1984 by George Orwell
In a grim city and a terrifying country, where Big Brother Is Always Watching You and the Thought Police can literally read your mind, Winston Smith is a man in grave danger for the simple reason that his memory still functions. He knows the Party's official image of the world is a fluid fiction. He knows the Party controls the people by feeding them lies and narrowing their imaginations through a process of bewilderment and brutalization that alienates each individual from his fellows and deprives him of every liberating human pursuit, from reasoned inquiry to sexual passion.

Woman On the Edge of Time by Marge Piercy
Onetime college girl, loving mother, pickpocket and unmarried, mourning wife Connie Ramos, a woman in her mid-thirties, has been imprisoned in a New York mental hospital for assaulting a pimp and declared insane. But Connie is overwhelmingly sane, merely tuned to the future and able to communicate with the year 2137. She hovers between a future of life dominant and an endless present of neuroelectric experimentation. As her doctors persuade her to agree to an operation, Connie struggles to force herself to listen to the future and its lessons for today.

Chasm City by Alistair Reynolds
When security specialist Tanner Mirabel loses a client, killed by an assassin named Argent Reivich, he sets off on a manhunt to bring Reivich to justice. His search leads him through the dark underside of the domed community of Chasm City, a once utopian city overrun by a vicious virus known as the Melding Plague. There he comes face to face with a centuries-old atrocity that everyone would do anything to keep hidden – the city's strange, mutated inhabitants, victims of a nanotechnological virus – and ultimately comes up against his own worst fears and inner demons.

Toward the End of Time by John Updike
Ben Turnbull, a retired investment counselor living north of Boston in the year 2020, in a country decimated by a U.S.-China war, chronicles his life in his journals over the course of a year, finding his personal history merging into alternative identities throughout history and the future.

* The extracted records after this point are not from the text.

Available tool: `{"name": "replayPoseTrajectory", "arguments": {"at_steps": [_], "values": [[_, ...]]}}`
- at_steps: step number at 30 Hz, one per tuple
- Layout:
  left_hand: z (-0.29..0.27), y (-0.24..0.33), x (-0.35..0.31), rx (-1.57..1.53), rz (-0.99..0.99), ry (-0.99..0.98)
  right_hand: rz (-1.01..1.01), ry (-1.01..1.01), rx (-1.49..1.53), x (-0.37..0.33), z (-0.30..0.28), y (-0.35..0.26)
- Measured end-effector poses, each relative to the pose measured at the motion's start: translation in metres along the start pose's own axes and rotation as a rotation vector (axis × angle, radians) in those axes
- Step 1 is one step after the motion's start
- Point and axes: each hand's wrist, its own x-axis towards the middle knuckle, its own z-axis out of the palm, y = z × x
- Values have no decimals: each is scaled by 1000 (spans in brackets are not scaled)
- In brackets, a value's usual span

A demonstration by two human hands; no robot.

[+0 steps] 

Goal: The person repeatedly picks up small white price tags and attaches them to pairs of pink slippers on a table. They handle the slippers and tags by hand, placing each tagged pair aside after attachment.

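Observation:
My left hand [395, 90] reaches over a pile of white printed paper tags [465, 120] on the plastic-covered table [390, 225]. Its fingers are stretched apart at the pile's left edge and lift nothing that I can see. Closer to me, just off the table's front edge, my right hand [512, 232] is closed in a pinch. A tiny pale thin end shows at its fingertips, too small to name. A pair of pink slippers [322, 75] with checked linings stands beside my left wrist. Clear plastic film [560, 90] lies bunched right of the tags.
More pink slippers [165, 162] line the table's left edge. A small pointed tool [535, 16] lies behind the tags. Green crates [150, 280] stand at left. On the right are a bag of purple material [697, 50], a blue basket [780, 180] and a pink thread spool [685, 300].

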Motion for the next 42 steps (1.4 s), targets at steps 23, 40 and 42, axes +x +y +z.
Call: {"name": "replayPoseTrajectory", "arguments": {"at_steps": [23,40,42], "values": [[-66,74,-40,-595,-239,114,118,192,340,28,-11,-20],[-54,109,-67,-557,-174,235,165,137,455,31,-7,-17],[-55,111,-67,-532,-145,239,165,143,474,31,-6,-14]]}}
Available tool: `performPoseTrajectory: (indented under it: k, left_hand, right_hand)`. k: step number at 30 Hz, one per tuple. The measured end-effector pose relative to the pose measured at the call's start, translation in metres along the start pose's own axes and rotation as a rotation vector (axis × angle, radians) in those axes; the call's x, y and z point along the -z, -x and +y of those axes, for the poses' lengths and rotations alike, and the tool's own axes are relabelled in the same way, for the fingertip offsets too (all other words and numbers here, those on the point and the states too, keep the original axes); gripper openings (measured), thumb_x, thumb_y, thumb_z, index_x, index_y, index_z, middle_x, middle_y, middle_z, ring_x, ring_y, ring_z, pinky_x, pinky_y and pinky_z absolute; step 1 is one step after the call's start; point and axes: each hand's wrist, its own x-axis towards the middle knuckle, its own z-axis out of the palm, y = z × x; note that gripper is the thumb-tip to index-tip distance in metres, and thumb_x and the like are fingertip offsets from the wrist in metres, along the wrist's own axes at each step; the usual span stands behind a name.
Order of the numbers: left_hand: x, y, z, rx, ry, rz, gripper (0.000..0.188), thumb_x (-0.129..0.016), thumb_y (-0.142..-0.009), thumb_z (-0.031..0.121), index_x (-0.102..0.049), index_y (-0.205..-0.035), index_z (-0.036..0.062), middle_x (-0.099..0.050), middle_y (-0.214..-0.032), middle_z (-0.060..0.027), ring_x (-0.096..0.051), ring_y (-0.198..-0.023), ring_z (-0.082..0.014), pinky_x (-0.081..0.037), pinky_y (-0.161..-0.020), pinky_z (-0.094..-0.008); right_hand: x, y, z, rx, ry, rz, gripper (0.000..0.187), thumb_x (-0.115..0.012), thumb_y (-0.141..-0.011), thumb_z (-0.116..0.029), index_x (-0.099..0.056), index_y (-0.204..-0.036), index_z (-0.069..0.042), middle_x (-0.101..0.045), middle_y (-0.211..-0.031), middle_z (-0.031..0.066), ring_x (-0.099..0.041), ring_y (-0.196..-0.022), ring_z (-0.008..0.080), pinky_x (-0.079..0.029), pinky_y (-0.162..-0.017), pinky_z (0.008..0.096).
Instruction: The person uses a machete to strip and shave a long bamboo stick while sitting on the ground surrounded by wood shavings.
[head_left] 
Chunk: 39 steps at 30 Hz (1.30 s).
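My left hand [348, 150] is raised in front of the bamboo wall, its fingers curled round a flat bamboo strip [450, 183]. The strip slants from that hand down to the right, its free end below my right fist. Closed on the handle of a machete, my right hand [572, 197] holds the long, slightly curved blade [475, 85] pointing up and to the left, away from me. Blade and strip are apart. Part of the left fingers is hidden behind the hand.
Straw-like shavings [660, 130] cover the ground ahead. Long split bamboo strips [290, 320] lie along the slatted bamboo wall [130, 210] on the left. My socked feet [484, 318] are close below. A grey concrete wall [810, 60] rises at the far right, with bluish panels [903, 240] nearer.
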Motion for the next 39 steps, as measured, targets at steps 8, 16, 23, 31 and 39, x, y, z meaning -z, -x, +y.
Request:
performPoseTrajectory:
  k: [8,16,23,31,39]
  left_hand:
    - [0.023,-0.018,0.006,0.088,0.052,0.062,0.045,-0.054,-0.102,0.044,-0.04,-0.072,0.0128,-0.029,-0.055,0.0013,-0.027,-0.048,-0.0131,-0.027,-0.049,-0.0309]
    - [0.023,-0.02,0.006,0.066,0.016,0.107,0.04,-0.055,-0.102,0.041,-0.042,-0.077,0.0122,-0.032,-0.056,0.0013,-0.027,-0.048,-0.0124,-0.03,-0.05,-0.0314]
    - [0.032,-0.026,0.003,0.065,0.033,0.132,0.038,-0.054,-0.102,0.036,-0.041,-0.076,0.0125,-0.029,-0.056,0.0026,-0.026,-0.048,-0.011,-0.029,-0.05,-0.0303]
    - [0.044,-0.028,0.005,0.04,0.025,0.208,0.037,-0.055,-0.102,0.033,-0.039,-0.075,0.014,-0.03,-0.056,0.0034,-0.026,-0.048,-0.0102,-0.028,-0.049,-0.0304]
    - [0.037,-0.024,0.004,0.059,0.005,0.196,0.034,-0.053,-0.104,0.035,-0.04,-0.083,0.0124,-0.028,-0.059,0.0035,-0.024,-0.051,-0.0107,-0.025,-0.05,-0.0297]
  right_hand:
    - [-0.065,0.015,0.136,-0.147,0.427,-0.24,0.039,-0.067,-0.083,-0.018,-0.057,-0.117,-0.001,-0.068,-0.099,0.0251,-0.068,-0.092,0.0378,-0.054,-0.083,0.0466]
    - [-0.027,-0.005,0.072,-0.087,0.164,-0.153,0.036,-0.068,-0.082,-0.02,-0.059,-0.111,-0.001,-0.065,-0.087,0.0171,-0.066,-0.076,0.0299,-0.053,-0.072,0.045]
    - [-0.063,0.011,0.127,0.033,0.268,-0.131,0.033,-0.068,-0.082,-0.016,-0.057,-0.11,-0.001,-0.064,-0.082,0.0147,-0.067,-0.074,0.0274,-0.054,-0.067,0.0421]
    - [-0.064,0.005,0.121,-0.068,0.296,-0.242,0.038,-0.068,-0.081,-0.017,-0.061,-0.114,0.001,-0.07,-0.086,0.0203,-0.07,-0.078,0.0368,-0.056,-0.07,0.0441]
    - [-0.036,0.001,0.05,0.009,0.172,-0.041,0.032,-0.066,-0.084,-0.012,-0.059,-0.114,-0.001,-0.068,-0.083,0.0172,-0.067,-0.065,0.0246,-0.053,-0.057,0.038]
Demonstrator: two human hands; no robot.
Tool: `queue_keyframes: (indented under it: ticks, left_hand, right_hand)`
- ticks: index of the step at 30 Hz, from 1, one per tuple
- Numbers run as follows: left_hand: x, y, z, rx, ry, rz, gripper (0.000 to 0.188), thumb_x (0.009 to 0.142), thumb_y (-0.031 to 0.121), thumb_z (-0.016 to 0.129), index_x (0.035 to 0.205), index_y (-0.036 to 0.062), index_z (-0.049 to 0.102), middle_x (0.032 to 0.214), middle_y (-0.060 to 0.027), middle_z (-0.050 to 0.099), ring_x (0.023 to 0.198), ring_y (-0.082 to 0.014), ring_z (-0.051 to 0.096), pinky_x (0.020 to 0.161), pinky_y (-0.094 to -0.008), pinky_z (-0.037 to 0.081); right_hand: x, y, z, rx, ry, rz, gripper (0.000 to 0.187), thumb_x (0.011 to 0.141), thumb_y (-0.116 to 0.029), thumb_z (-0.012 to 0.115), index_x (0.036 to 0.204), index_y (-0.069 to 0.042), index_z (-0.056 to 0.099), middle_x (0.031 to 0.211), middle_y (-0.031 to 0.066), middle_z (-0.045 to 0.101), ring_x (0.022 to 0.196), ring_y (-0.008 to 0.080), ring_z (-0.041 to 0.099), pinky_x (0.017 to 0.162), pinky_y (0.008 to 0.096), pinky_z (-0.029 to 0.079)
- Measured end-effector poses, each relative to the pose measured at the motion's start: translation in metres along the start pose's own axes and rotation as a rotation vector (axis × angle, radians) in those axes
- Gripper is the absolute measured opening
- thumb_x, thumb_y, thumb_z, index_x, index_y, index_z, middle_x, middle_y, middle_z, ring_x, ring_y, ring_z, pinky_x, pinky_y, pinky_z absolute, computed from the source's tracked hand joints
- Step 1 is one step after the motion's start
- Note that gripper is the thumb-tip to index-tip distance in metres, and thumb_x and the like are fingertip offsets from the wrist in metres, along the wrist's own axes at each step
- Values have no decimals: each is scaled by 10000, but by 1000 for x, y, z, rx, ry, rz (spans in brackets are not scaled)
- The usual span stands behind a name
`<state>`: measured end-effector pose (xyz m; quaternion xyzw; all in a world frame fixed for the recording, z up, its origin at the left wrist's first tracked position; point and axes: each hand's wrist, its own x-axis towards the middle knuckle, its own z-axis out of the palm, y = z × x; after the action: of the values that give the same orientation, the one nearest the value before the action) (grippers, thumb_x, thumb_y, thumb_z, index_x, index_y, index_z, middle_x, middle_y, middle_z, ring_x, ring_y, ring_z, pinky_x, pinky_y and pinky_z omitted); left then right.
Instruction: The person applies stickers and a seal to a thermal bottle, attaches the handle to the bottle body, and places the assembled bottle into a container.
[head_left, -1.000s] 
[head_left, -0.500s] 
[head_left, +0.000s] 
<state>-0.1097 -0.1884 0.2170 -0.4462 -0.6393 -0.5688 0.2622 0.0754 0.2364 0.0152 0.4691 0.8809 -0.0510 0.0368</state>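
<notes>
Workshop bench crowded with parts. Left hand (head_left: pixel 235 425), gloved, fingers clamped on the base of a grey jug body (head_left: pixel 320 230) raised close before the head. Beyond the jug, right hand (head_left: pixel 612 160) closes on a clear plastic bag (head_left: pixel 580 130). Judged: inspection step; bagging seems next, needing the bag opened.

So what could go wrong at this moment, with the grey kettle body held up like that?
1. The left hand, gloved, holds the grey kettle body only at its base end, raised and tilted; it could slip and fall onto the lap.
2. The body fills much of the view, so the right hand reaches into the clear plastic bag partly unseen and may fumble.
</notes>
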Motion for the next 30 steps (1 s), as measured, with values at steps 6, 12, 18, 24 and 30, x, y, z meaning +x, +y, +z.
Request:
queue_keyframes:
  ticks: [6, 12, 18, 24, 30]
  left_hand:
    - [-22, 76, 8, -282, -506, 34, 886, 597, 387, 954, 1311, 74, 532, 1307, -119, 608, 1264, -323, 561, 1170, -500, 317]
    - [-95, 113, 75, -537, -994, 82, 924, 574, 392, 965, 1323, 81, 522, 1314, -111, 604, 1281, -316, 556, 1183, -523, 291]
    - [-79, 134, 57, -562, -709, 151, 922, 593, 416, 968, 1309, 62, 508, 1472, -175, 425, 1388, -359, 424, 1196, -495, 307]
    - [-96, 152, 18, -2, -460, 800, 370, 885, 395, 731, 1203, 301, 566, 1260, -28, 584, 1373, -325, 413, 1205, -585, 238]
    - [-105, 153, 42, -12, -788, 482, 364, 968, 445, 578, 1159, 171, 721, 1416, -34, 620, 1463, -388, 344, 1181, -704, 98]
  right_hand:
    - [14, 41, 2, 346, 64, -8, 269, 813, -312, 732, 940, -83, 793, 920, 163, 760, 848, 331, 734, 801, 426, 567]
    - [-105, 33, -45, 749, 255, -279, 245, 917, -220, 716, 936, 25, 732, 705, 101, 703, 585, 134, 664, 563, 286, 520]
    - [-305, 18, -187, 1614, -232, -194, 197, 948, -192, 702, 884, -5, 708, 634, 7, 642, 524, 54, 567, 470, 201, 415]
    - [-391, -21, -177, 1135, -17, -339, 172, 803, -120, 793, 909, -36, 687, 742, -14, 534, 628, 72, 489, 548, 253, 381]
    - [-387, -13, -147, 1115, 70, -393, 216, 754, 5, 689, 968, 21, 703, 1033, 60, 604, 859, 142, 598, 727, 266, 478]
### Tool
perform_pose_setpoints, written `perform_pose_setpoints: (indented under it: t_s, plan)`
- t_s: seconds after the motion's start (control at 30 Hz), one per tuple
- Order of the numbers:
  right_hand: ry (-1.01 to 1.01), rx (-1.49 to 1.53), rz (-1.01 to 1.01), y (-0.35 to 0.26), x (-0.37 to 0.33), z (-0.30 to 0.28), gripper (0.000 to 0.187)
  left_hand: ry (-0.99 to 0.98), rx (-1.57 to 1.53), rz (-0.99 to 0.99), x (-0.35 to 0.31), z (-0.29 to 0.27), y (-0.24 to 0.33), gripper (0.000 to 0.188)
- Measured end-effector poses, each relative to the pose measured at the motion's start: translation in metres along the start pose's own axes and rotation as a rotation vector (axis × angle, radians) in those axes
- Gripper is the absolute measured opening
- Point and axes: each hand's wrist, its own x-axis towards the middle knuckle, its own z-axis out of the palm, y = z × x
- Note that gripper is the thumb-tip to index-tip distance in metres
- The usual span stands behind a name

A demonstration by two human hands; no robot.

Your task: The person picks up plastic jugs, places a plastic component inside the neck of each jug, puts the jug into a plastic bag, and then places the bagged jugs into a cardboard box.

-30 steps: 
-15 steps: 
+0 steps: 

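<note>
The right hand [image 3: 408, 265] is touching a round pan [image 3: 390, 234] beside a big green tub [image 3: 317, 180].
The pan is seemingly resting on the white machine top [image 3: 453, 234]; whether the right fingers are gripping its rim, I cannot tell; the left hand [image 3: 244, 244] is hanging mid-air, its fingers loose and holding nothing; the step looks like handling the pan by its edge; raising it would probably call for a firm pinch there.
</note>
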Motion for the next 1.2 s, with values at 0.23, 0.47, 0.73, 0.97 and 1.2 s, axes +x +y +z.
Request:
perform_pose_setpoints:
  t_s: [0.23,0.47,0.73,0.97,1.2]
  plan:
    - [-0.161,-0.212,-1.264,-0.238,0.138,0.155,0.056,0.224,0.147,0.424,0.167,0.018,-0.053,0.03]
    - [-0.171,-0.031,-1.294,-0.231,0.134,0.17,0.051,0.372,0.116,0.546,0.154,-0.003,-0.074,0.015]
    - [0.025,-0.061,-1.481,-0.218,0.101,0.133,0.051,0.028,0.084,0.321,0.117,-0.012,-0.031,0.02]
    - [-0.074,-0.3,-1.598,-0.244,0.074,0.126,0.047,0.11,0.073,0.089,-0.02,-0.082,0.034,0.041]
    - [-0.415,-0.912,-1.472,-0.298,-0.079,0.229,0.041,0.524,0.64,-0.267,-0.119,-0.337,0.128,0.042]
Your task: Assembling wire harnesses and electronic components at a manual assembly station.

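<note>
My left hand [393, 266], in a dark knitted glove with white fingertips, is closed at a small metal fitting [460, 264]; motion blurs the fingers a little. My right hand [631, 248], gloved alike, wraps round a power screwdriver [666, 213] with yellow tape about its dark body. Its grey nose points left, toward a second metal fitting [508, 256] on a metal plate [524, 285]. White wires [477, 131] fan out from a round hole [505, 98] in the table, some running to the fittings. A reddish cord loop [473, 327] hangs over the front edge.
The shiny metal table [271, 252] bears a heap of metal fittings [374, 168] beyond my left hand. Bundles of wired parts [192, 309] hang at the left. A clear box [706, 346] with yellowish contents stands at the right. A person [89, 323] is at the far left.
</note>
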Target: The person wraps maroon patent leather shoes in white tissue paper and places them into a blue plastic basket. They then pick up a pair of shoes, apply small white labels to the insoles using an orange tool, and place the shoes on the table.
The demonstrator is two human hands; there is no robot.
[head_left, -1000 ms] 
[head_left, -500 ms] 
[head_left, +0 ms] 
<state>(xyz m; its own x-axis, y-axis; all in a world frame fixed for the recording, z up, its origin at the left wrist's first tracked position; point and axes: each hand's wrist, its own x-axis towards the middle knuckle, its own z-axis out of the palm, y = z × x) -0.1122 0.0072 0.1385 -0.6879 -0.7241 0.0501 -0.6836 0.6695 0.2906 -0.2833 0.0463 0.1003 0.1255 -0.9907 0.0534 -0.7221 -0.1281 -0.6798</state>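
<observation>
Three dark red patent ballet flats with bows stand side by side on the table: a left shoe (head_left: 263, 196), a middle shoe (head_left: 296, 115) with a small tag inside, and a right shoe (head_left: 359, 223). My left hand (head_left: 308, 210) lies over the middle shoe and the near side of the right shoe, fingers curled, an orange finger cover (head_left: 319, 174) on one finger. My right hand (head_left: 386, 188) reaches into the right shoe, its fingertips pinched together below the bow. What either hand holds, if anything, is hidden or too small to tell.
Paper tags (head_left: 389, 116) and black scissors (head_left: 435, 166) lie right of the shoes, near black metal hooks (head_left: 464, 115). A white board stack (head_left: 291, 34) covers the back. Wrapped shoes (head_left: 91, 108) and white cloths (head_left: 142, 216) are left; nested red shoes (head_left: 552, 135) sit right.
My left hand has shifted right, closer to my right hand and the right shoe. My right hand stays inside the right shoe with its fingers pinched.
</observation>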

As Turnbull gets caught up in the "many-universes" theory resulting from the indeterminacy of quantum mechanics, he finds his identity racing back and forth in time.

Player Piano by Kurt Vonnegut
Vonnegut's first novel, an unforgiving portrait of an automated and totalitarian future depicts a world where social and geographical lines separate the community between the educated, who run and build the machines, and the uneducated, who perform the manual tasks that the machines cannot. A human revolt against the machines, which control life, was arranged by the machines themselves to prove the futility of such resistance. Visionary and unrelenting, this is felt by some critics to be Vonnegut's best and most original novel.